Configuration

Configuration#

Cubed uses Donfig for managing configuration of things like the directory used for temporary files, or for setting executor properties.

This page covers how to specify configuration properties, and a reference with all the configuration options that you can use in Cubed.

Specification#

There are four main ways of specifying configuration in Cubed:

by instantiating a Spec object,
by setting values on the config object in the cubed namespace,
by using a YAML file and setting the CUBED_CONFIG environment variable, or
by setting environment variables for individual properties.

We look at each in turn.

`Spec` object#

This is the most direct way to configure Cubed directly from within a Python program - by instantiating a Spec object:

import cubed

spec = cubed.Spec(
    work_dir="s3://cubed-tomwhite-temp",
    allowed_mem="2GB",
    executor_name="lithops",
    executor_options=dict(use_backups=False, runtime="cubed-runtime", runtime_memory=2000)
)

The spec instance is then passed to array creation functions as follows:

import cubed.array_api as xp

a = cubed.random.random((50000, 50000), chunks=(5000, 5000), spec=spec)
b = cubed.random.random((50000, 50000), chunks=(5000, 5000), spec=spec)
c = xp.add(a, b)

All arrays in any given computation must share the same spec instance.

`cubed.config` object#

This way allows you to set configuration globally, or using a context manager for a block of code.
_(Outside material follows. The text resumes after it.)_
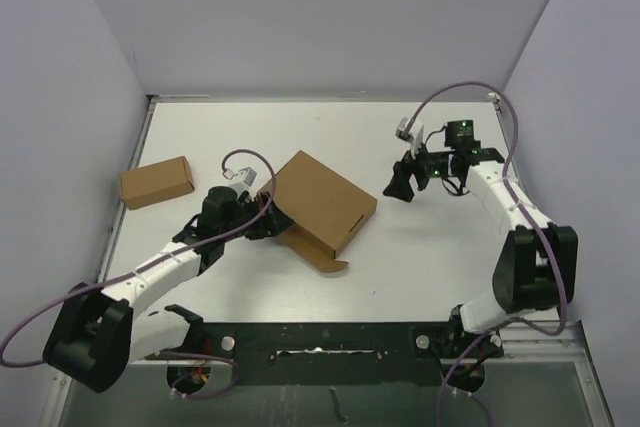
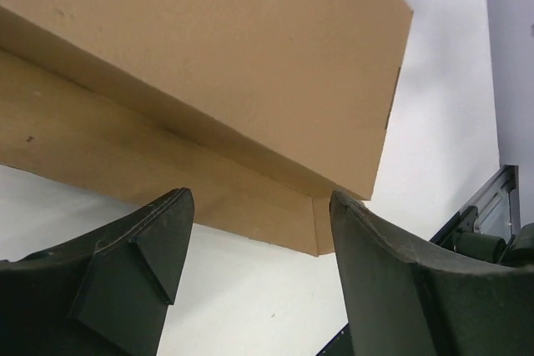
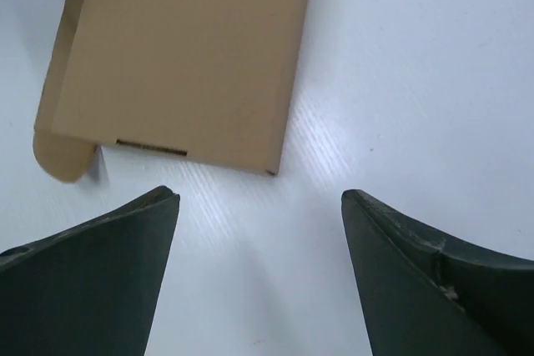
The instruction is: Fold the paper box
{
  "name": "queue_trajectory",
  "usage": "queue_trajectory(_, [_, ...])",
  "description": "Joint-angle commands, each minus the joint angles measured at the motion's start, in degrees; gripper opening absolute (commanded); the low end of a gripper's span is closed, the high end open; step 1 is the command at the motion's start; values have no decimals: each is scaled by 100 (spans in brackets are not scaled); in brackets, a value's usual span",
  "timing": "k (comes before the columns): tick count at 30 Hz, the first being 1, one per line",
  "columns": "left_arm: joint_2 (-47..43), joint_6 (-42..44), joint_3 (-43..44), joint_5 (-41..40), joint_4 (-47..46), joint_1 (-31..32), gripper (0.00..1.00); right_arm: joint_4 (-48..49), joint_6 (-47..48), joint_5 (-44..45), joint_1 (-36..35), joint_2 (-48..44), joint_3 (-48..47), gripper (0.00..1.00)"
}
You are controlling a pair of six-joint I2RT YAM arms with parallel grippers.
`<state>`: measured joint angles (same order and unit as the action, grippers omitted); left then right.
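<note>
The paper box is a large plain brown mailer lying near the table's middle, lid folded down, with a flap sticking out flat at its near left side and a slit on its right edge. My left gripper is open and empty right at the box's left edge; its view shows the box side and the flat flap just beyond the fingertips. My right gripper is open and empty, a short way right of the box, which fills the top left of its view.
A much smaller closed brown cardboard box lies at the left edge of the white table. Grey walls close in the left, back and right. The black arm mounting rail runs along the near edge.
</note>
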<state>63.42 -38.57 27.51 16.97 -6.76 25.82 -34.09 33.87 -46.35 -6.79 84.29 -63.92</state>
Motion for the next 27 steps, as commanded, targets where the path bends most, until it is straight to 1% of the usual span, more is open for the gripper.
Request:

The following sets the configuration globally:

from cubed import config
config.set({
  "spec.work_dir": "s3://cubed-tomwhite-temp",
  "spec.allowed_mem": "2GB",
  "spec.executor_name": "lithops",
  "spec.executor_options.use_backups": False,
  "spec.executor_options.runtime": "cubed-runtime",
  "spec.executor_options.runtime_memory": 2000,
})

There is no need to pass a spec object to array creation functions when setting configuration this way.
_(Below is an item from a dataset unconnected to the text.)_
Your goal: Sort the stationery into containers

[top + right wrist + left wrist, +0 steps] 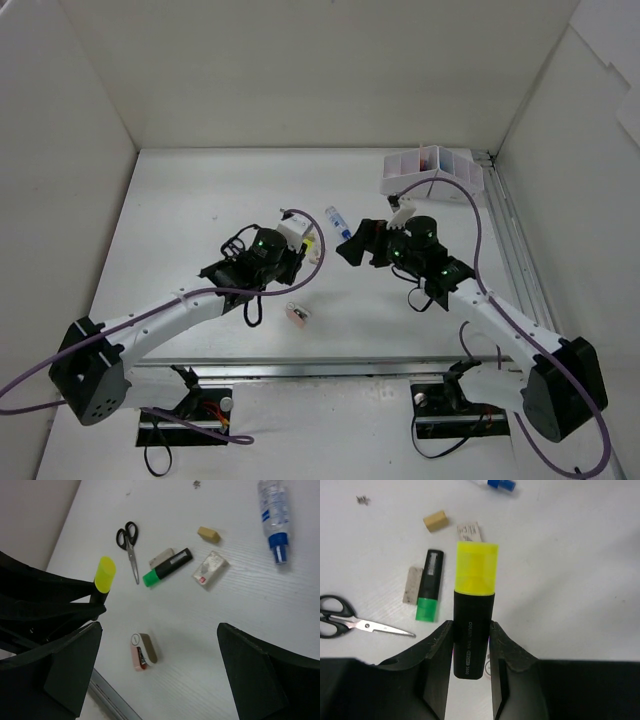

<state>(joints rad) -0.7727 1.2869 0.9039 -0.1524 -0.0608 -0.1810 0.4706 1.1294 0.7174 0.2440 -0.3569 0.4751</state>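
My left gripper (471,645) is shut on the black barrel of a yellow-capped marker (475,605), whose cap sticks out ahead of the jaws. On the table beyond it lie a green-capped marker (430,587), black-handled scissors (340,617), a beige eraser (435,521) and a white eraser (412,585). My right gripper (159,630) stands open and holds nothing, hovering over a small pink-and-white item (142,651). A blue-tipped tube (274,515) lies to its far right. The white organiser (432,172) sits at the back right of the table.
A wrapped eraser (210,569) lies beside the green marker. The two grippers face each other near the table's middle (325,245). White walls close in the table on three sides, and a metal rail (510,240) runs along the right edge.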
Use a with statement to limit the configuration overrides to a code block:

from cubed import config
import cubed.array_api as xp

with config.set({"spec.executor_name": "single-threaded"}):
  a = cubed.random.random((50000, 50000), chunks=(5000, 5000))
  b = cubed.random.random((50000, 50000), chunks=(5000, 5000))
  c = xp.add(a, b)

YAML file#

A YAML file is a good way to encapsulate the configuration in a single file that lives outside the Python program. It’s a useful way to package up the settings for running using a particular executor, so it can be reused. The Cubed examples use YAML files for this reason.

spec:
  work_dir: "s3://cubed-$USER-temp"
  allowed_mem: "2GB"
  executor_name: "lithops"
  executor_options:
    use_backups: False
    runtime: "cubed-runtime"
    runtime_memory: 2000

Note that YAML files can use environment variables - in this example $USER will be expanded appropriately.

To use the YAML file, set the CUBED_CONFIG environment variable to the file path before invoking your Python program:

CUBED_CONFIG=/path/to/cubed.yaml python ...

Donfig will actually look for YAML files in a variety of locations, see the Donfig docs for details.

Environment variables#

You can also set Donfig-style environment variables to set individual properties. Notice how double underscores are used to indicate nesting.

export CUBED_SPEC__WORK_DIR='s3://cubed-$USER-temp'
export CUBED_SPEC__ALLOWED_MEM=2GB
export CUBED_SPEC__EXECUTOR_NAME=lithops
export CUBED_SPEC__EXECUTOR_OPTIONS__USE_BACKUPS=False
export CUBED_SPEC__EXECUTOR_OPTIONS__RUNTIME=cubed-runtime
export CUBED_SPEC__EXECUTOR_OPTIONS__RUNTIME_MEMORY=2000

This can be handy if you only have a couple of properties to set:

CUBED_SPEC__ALLOWED_MEM=2GB CUBED_SPEC__EXECUTOR_NAME=processes python ...

Reference#

Spec options#

These properties can be passed directly to the Spec constructor. Or, equivalently, they are directly under spec in a YAML file.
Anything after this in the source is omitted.